Two Ohio state lawmakers, Senators Teresa Fedor (D-Toledo) and Tina Maharath (D-Canal Winchester), introduced a bill on Friday to create the Foster Youth Bill of Rights.
The potential law, if enacted, would inform individuals in the foster care system of their rights when they are placed in custody of the state.
“Growing up in the foster care system is never easy for a child,” said Senator Maharath, who spent time as a child in the foster care system. “However, I believe that we, as a state, have an obligation to make the process as positive as possible for foster youth and ensure that their fundamental rights are not violated. This is at the heart of this legislation.”
Proponents argue the legislation is needed to help prevent foster youth from further abuse.
“Foster children’s lack of stability and support can make them vulnerable to abuse and exploitation,” Senator Fedor said. “By providing foster youth with the proper knowledge and resources, we will help make them less susceptible to traffickers who prey on the unmet needs of others.

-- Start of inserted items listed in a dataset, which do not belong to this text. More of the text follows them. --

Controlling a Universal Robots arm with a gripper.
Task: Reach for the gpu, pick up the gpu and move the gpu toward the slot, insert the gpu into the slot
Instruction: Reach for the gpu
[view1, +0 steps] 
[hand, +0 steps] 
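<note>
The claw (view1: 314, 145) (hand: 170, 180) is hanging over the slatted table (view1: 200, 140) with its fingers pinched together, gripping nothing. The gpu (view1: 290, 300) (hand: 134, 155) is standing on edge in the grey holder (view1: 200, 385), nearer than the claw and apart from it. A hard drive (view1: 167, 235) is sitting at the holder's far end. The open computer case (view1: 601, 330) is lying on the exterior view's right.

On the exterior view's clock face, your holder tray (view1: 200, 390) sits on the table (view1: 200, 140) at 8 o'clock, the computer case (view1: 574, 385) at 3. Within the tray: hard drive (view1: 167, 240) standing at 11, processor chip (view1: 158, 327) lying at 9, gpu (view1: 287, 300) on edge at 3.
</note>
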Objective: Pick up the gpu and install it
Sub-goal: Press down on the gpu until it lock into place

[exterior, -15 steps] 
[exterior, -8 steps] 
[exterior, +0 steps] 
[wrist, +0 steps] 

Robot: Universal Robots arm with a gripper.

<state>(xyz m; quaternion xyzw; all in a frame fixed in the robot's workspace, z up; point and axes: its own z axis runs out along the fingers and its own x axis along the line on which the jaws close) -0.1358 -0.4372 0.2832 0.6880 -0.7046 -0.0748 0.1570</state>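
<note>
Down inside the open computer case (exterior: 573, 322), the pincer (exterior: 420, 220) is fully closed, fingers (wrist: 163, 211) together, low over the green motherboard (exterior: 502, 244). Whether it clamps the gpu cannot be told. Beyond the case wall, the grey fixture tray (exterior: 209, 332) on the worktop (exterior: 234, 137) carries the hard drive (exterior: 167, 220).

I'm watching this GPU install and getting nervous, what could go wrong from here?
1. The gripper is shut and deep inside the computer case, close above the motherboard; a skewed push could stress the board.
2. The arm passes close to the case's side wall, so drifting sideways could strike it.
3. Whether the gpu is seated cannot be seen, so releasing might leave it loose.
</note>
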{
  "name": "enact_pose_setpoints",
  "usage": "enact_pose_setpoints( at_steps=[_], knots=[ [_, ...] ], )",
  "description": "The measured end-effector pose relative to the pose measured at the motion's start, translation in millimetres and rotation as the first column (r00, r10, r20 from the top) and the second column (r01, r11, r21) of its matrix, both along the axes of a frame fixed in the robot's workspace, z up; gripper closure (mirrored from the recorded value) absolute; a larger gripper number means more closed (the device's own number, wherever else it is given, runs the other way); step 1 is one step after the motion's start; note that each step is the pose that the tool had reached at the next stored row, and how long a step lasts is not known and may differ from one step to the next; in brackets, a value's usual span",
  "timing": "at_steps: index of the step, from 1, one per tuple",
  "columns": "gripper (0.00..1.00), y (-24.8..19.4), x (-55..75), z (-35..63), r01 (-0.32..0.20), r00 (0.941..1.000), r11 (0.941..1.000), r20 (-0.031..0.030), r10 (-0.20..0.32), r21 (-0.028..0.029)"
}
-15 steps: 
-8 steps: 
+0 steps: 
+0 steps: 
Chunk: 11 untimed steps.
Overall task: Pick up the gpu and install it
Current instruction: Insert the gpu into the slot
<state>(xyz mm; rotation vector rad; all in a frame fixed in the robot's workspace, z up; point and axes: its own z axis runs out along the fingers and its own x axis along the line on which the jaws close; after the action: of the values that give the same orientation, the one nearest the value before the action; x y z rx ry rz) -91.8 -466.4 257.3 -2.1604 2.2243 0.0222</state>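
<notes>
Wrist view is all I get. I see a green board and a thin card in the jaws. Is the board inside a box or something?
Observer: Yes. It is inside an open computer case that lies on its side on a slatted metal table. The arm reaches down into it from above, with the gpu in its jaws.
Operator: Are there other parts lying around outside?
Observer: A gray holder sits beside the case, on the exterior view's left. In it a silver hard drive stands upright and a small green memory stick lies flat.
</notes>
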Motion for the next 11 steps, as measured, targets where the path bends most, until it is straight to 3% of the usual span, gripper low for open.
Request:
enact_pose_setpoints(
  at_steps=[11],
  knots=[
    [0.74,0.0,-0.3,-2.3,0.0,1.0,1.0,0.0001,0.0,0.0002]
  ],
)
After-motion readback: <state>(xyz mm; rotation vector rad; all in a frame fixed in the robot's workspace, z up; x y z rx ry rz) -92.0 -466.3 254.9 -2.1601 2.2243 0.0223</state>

The rights outlined in this bill are a foundation we can build on to best prepare foster youth for success.”
Several states have enacted related legislation.
Similarly, legislators have introduced a bill, House Bill 4, to create greater oversight for the state’s children and family services and hold them legally accountable for collaborating with police on child abuse cases.
H.B. 4 passed the House of Representatives earlier this year and is waiting for consideration in the Senate.
“We believe having more people collaboratively working on the case can help improve the outcome for the child,” said State Representative Susan Manchester (R-Waynesfield), a sponsor of the bill. “This bill provides another layer of protection for our youth at-risk.”